Your objective —
Return the listing exactly. Keep no pictures.

Source material —
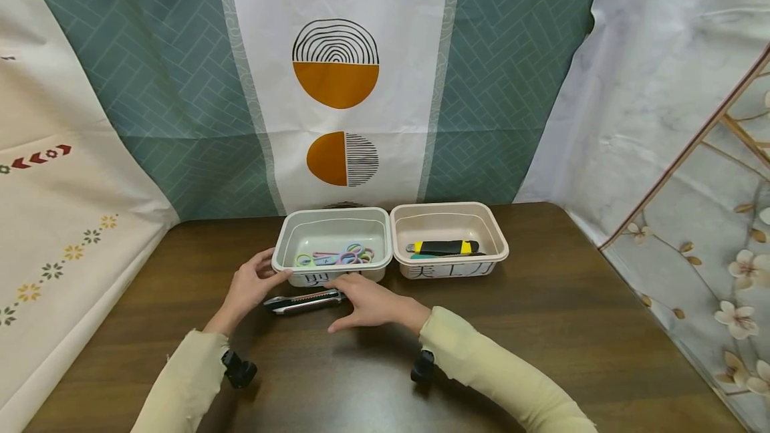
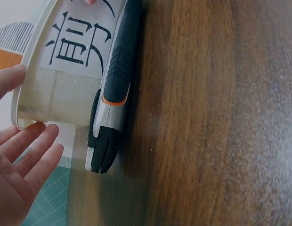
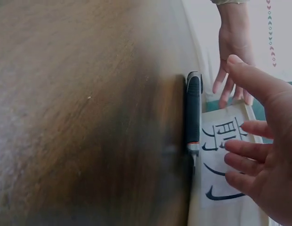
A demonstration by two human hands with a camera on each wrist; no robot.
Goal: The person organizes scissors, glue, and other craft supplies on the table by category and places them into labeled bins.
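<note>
A silver-and-black utility knife (image 1: 305, 301) with an orange accent lies on the table along the front of the light grey plastic bin (image 1: 337, 214). My left hand (image 1: 252, 284) is at that bin's left front corner, thumb at the rim and the other fingers (image 2: 36, 151) stretched out beside its side wall. My right hand (image 1: 373, 303) spreads its fingers (image 3: 247, 147) before the bin's labelled front, over the knife's right end in the head view. Nothing is held in it. Inside the bin lie several scissors (image 1: 349, 256) with pastel handles.
Right beside the grey bin stands a beige bin (image 1: 445, 208), also labelled in front. In it are a yellow-and-black utility knife (image 1: 445, 247) and a teal item (image 1: 424, 256). A patterned cloth (image 1: 511, 85) hangs behind the wooden table (image 1: 541, 326).
</note>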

Answer to this exercise —
A demonstration by two human hands with a camera on each wrist; no robot.
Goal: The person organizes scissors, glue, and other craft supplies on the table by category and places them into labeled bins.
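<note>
A silver-and-black utility knife (image 1: 305, 301) with an orange accent lies on the table along the front of the light grey plastic bin (image 1: 337, 214). My left hand (image 1: 252, 284) is at that bin's left front corner, thumb at the rim and the other fingers (image 2: 36, 151) stretched out beside its side wall. My right hand (image 1: 373, 303) spreads its fingers (image 3: 247, 147) before the bin's labelled front, over the knife's right end in the head view. Nothing is held in it. Inside the bin lie several scissors (image 1: 349, 256) with pastel handles.
Right beside the grey bin stands a beige bin (image 1: 445, 208), also labelled in front. In it are a yellow-and-black utility knife (image 1: 445, 247) and a teal item (image 1: 424, 256). A patterned cloth (image 1: 511, 85) hangs behind the wooden table (image 1: 541, 326).
</note>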

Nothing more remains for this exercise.